EXERCISE: Starting with the line that has "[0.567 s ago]" in the records below and ending with the line that has "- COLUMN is", output those lines exactly and nothing more; omit the pictures.

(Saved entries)
- Opening Delimiter -

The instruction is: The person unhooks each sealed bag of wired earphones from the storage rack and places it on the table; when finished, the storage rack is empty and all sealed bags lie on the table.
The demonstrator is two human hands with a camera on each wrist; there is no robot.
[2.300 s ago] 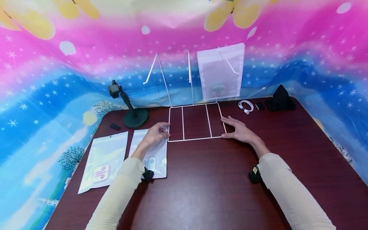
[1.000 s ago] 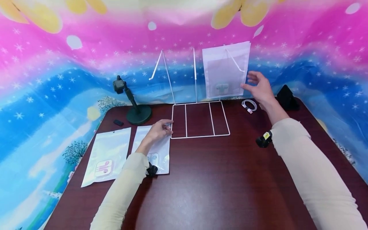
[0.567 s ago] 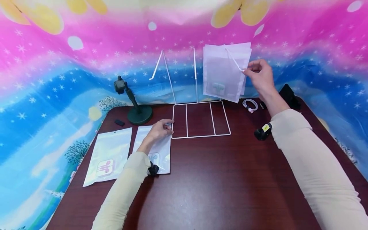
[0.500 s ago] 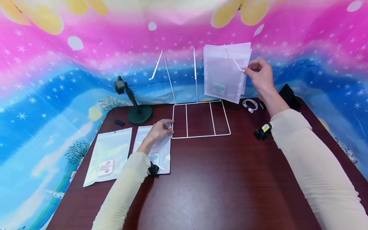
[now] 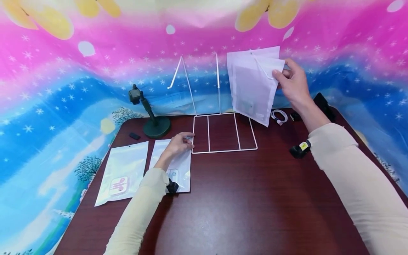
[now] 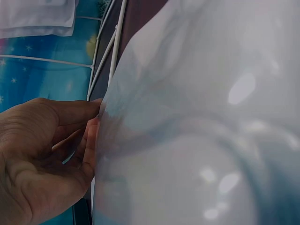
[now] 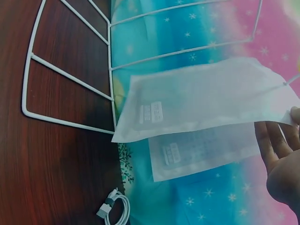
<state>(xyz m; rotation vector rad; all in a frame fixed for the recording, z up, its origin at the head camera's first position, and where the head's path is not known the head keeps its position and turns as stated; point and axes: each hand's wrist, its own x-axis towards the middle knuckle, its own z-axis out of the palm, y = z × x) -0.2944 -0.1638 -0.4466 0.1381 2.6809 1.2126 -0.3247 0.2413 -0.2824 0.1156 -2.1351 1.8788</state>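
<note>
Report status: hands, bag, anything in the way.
Right hand pinching front bag by its top corner. Left hand at wire rack, left edge. Front bag tilted, seemingly on rightmost hook. Second bag close behind.

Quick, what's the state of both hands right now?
Left hand: open, touching the white rack.
Right hand: closed, holding the front white bag.

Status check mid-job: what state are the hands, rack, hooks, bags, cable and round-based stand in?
Wire rack: standing upright
Left hand: touching the rack's left edge
Front bag: on the right hook, tilted
Right hand: pinching the front bag's upper corner
Back bag: hanging behind it
Left hook: bare
Middle hook: bare
Far-left bag: lying flat
Bag beneath left hand: lying face up, partly covered
Cable: coiled
Round-based stand: upright
</note>
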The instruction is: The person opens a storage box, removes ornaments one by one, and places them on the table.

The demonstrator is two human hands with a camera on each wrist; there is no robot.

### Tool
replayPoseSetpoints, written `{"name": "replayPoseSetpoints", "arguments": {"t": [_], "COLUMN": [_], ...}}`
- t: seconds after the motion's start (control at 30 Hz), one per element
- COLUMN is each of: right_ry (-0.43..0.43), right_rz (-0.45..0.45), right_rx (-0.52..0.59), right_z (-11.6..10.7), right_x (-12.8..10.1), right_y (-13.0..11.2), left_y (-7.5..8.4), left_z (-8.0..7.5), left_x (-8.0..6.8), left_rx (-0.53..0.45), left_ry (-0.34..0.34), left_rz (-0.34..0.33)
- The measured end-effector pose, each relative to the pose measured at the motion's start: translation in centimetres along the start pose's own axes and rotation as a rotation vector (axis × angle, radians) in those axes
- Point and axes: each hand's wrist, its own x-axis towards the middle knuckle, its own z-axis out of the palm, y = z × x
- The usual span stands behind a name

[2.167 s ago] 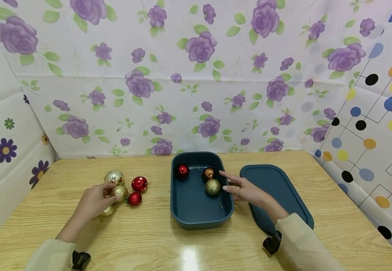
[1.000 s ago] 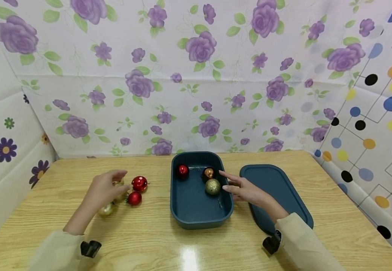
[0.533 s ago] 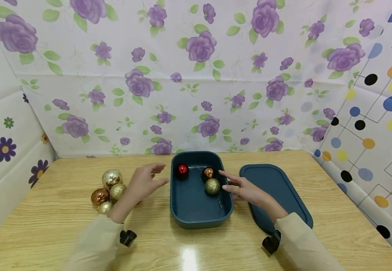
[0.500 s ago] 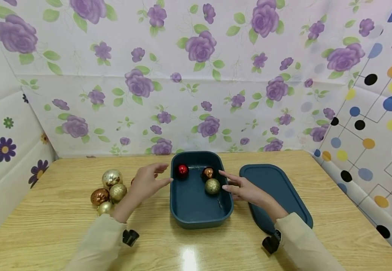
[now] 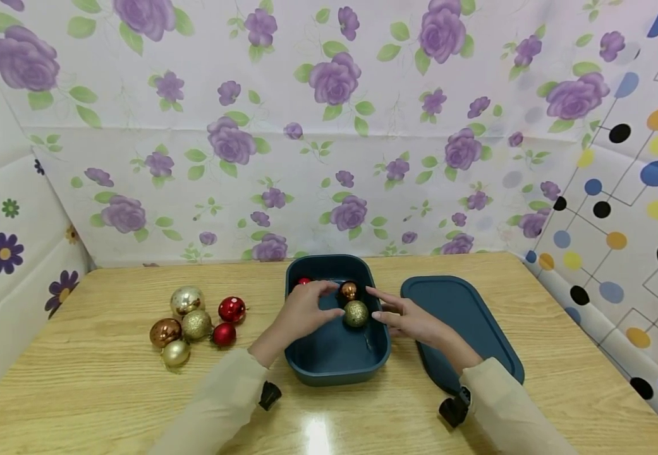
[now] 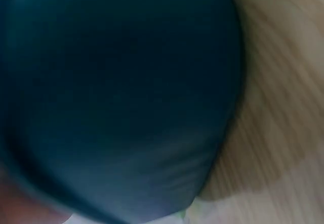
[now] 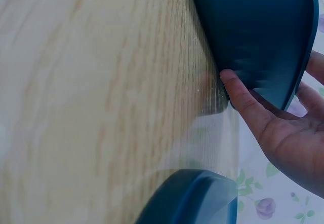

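My left hand reaches over the left rim of the dark teal box. Its thumb and fingers are spread apart with nothing visible between them, just left of a gold glitter bauble. Beside that lies a copper bauble; a red bauble is partly hidden behind the left hand. With extended fingers, my right hand rests against the box's right side, some fingertips at the rim. In the right wrist view one finger lies along the outer wall. The left wrist view shows mostly the blurred box wall.
Left of the box, on the wooden table, several baubles cluster: shiny gold, gold glitter, copper, pale gold and two red ones. The flat teal lid lies to the right.
My left hand has left the bauble cluster and moved right to over the box, no bauble visible in it. The cluster stays as it was. My right hand has stayed at the box.
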Motion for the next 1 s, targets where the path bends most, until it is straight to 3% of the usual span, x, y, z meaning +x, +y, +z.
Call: {"name": "replayPoseSetpoints", "arguments": {"t": [0.23,0.37,0.57,1.0], "right_ry": [0.002,0.006,0.007,-0.006], "right_rz": [0.001,0.001,-0.002,-0.014], "right_rx": [-0.001,-0.004,-0.010,0.010], "right_z": [0.0,0.0,0.0,-0.1], "right_x": [-0.1,0.0,0.1,0.1], "right_y": [0.0,0.1,0.2,0.3], "left_y": [0.8,1.1,1.1,0.9], "left_z": [1.7,2.4,3.1,3.5], "left_x": [0.8,0.9,1.4,1.5], "left_rx": [0.058,0.096,0.108,0.132], "left_ry": [-0.195,-0.240,-0.254,-0.225], "left_rz": [0.007,0.039,0.003,0.006]}}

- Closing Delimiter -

THE COMPLETED TASK:
[0.567 s ago] 
[0.500 s ago] 
[now] 
[now] 
[now] 
<state>(xyz m; rotation vector rad; all in a frame fixed for the recording, z up, its origin at the head camera's first position, and where the head's path is not known the head keeps its position and turns as stated; point and axes: each hand's wrist, its own x-axis towards the middle knuckle, its own z-axis out of the palm, y = z × x) -0.2944 -0.1638 -0.4466 0.1381 2.6809 1.2126 -0.3247 0.2413 -0.2824 0.1156 -2.1351 1.8788</state>
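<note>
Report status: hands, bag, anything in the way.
Right hand pinching front bag by its top corner. Left hand at wire rack, left edge. Front bag tilted, seemingly on rightmost hook. Second bag close behind.

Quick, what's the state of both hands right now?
Left hand: open, touching the white rack.
Right hand: closed, holding the front white bag.

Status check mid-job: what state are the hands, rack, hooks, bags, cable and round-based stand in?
Wire rack: standing upright
Left hand: touching the rack's left edge
Front bag: on the right hook, tilted
Right hand: pinching the front bag's upper corner
Back bag: hanging behind it
Left hook: bare
Middle hook: bare
Far-left bag: lying flat
Bag beneath left hand: lying face up, partly covered
Cable: coiled
Round-based stand: upright
</note>
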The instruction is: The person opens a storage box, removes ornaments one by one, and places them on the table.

The demonstrator is two human hands with a camera on each wrist; there is no robot.

### Tool
replayPoseSetpoints, written `{"name": "replayPoseSetpoints", "arguments": {"t": [_], "COLUMN": [_], ...}}`
- t: seconds after the motion's start (control at 30 Hz), one per element
- COLUMN is each of: right_ry (-0.43..0.43), right_rz (-0.45..0.45), right_rx (-0.52..0.59), right_z (-11.6..10.7), right_x (-12.8..10.1), right_y (-13.0..11.2), left_y (-7.5..8.4), left_z (-8.0..7.5), left_x (-8.0..6.8), left_rx (-0.53..0.45), left_ry (-0.34..0.34), left_rz (-0.34..0.33)

What appears above is the complete answer to the exercise.